Most people don’t realize the cartoons they grew up with – My Little Pony, G.I. Joe and Paw Patrol – were actually designed with one purpose: To sell toys.
Faculty of Information and Media Studies professor Selma Purac studies the children’s marketplace, youth consumer culture and children’s advertising, and recently sat down with legendary Looney Tunes voice actor Eric Bauza to talk about the influence of cartoons on our lives as part of a new CBC Gem series called Stay Tooned.
The six-part series takes a deep dive through television cartoons to see how they shaped society and to help us understand the social and political worlds we live in.
Purac lends her expertise on episode two of the series alongside Canadian comedian Russell Peters and animator Lauren Faust. The episode explores how consumerism in cartoons shaped our childhoods.
Purac focuses on animated shows that emerged in the 1980s after the U.S. Federal Communications Commission de-regulated children’s advertising in 1981. She says this opened the door for the emergence of program-length commercials, or PLCs.

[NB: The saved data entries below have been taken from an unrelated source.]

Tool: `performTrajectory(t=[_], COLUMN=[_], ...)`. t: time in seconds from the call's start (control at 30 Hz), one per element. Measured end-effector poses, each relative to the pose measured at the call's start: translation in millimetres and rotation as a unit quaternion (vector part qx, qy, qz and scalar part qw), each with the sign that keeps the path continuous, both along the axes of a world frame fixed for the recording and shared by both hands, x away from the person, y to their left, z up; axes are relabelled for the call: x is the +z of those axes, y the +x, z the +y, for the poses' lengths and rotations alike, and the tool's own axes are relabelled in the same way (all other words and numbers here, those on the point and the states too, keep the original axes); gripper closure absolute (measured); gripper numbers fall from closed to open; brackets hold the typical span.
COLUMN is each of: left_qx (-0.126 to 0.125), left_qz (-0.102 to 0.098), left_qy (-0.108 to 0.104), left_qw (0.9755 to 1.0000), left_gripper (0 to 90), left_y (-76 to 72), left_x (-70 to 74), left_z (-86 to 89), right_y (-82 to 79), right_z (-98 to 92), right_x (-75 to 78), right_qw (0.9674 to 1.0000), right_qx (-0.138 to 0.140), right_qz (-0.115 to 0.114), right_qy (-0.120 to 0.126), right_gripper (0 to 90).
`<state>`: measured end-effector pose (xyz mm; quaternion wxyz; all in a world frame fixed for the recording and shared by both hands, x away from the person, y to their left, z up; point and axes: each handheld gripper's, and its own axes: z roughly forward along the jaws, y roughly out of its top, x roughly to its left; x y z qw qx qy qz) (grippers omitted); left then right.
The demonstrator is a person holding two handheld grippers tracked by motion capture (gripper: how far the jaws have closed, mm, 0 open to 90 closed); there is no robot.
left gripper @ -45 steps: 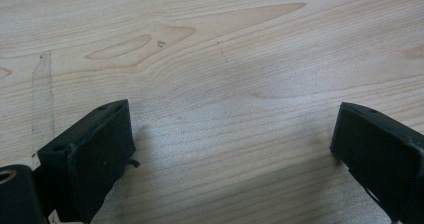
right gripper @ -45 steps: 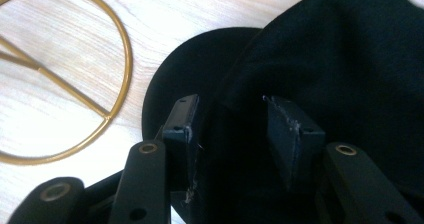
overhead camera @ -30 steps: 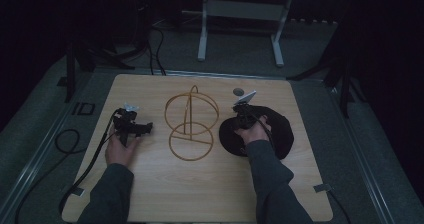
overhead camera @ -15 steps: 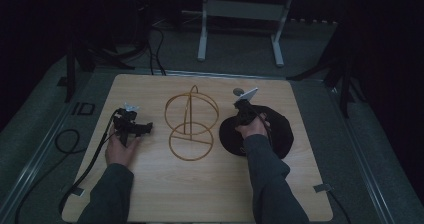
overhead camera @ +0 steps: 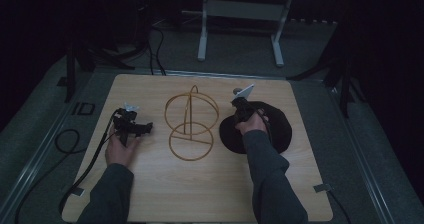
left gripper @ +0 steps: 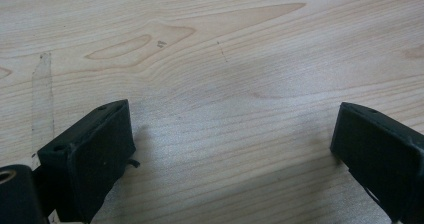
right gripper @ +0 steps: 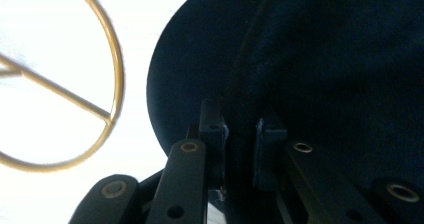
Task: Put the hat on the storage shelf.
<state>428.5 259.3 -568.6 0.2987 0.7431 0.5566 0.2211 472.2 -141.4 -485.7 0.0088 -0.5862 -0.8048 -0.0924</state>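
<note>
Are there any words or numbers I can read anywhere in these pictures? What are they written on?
"ID" - this is how the pale marking on the dark floor mat just off the wooden table looks, though it is dim and I cannot be sure.
Nothing is written on the table, the gold wire stand, the black hat, the left gripper or the right gripper.

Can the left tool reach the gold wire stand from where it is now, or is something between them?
Probably yes. The left tool lies open on the table, beside the gold wire stand, with bare wood between them. The black hat, gripped by the right tool, is on the stand's far side.
</note>
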Motion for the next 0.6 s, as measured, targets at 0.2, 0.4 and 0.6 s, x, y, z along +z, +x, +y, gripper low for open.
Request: performTrajectory(t=[0.2,0.4,0.6], left_qx=[0.000,0.000,0.000], left_qz=[0.000,0.000,0.000], left_qy=[0.000,0.000,0.000], left_qw=[1.0000,1.0000,1.0000], left_gripper=[3.2,3.2,3.2], left_y=[0.1,0.2,0.2], left_x=[0.0,0.0,0.0], left_z=[0.0,0.0,0.0], right_y=[-1.8,-3.0,-3.4], right_z=[1.1,-1.7,-3.5], right_x=[2.9,9.9,21.2], right_qw=[0.9988,0.9974,0.9963], right_qx=[0.044,0.067,0.080], right_qz=[0.002,-0.006,-0.013], right_qy=[-0.021,-0.027,-0.028], right_gripper=[80.0,79.9,79.8])
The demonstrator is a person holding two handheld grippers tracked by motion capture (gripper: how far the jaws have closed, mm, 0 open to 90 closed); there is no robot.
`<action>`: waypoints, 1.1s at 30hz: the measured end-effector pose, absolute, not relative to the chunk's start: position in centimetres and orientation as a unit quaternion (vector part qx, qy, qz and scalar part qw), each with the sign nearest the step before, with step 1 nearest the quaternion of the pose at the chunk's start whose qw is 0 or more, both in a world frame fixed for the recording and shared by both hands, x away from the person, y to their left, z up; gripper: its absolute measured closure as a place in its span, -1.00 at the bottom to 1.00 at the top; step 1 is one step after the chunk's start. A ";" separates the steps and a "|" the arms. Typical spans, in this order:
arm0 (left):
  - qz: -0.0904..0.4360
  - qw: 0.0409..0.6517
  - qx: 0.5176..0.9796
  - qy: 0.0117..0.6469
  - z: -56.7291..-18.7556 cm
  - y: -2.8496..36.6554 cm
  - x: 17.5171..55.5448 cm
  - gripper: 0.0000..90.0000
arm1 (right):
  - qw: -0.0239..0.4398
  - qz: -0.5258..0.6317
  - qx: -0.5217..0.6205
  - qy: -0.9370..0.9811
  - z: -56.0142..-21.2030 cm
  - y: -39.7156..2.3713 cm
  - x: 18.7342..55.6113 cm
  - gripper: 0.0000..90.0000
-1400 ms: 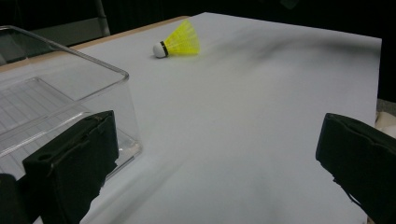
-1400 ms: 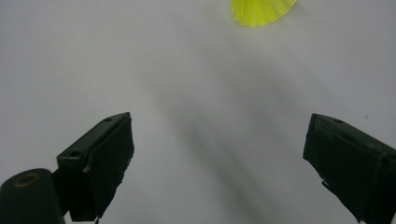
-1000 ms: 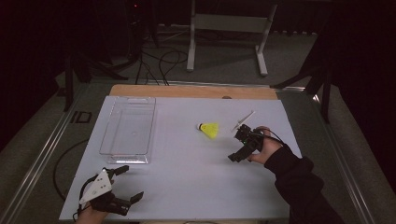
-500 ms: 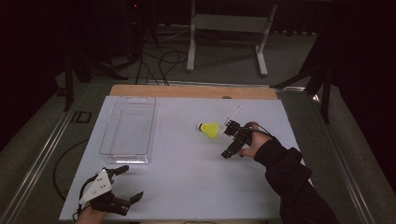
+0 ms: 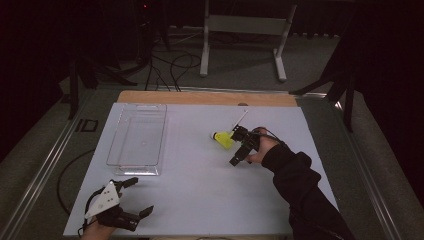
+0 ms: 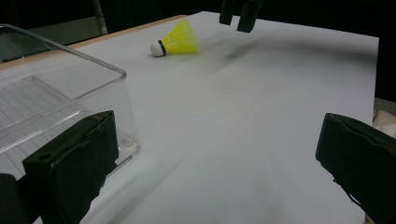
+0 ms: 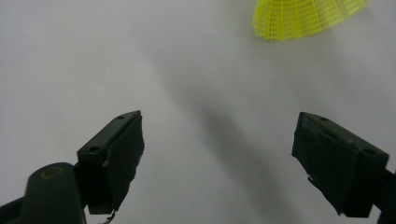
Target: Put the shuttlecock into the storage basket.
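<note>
A yellow shuttlecock (image 5: 222, 139) with a white cork tip lies on its side on the white tabletop (image 5: 200, 195). My right gripper (image 5: 237, 146) hovers just right of it, open, its jaws having just been closing a little with nothing between them. In the right gripper view the jaws (image 7: 217, 140) point down at bare white surface, and the shuttlecock's skirt (image 7: 303, 16) lies beyond them at the top edge. My left gripper (image 5: 141, 196) rests open at the near left corner. In the left gripper view, the shuttlecock (image 6: 175, 41) and the right gripper (image 6: 240, 11) lie far ahead.
A clear plastic tray (image 5: 135, 170) stands empty on the left half of the table, and its near corner (image 6: 112, 74) is close to my left jaw. A wooden strip (image 5: 205, 97) runs along the far edge. Beyond the table stand a metal frame and cables on a dark floor.
My right hand has moved left and slightly down, from well right of the shuttlecock to right beside it. The left gripper has stayed in place.
</note>
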State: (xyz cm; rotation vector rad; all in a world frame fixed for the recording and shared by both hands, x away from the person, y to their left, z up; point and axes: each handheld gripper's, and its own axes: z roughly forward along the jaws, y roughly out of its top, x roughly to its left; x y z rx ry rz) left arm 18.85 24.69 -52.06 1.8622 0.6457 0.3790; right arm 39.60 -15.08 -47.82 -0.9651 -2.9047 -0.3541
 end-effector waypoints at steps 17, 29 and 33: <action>0.157 0.537 0.784 0.269 -52.1 24.6 18.8 -1.00 | 0.043 -0.097 -0.335 -0.936 -48.1 -12.7 41.8 -0.33; 0.156 0.535 0.786 0.267 -52.1 24.6 18.8 -1.00 | 0.038 -0.097 -0.360 -0.927 -48.5 -12.2 43.4 -0.15; 0.156 0.534 0.787 0.266 -52.2 24.6 18.8 -1.00 | 0.041 -0.101 -0.361 -0.926 -48.7 -12.0 43.9 -0.05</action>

“These shows we grew up with were basically ads that disguised themselves as programs,” she said. “Shows of the 1960s like The Flintstones, The Jetsons and Scooby Doo were created first and then the toys were developed later. The PLC reversed the system; toys were created first and then shows were created to sell the toys.”
She said this shift completely changed the children’s television industry because it became driven by the toy business above all else. She points to shows like He-Man and the Masters of the Universe, G.I. Joe and My Little Pony as prime examples of PLCs.
“If you go back now and re-watch G.I. Joe, what’s fascinating is that all the characters and their vehicles are referred to by their full names. This was done so you could easily find the exact product on store shelves,” she said.
She described how toy manufacturers shrunk the sizes of their character toys down to just under four inches so they could sell them alongside the environmental elements created in the shows – things like castles, houses and vehicles that the characters could interact with.
“It was so effective because at the time we didn’t know any better. Thankfully now we’re a little more media savvy, but in the 80s, the deregulation happened so fast there wasn’t even time for us to blink and collect ourselves; we were too busy collecting the toys,” she said.
And this shift to toy-driven cartoons has persisted today. She says Paw Patrol, currently the number one preschool cartoon, is also considered a PLC.
“Paw Patrol was literally created in order to sell a toy concept,” she said, noting industry experts describe this as ‘toyetic’ – a term used to designate the suitability of a show for merchandising and toy licensing.
“Today, thanks to brand extension, pretty much every child-based media property is judged according to these standards: how toyetic is it? In other words, how many toys will the show sell?” she said. “It seems we haven’t left the 80s that far behind.”
Stay Tooned launches on the free CBC Gem streaming service Dec. 2.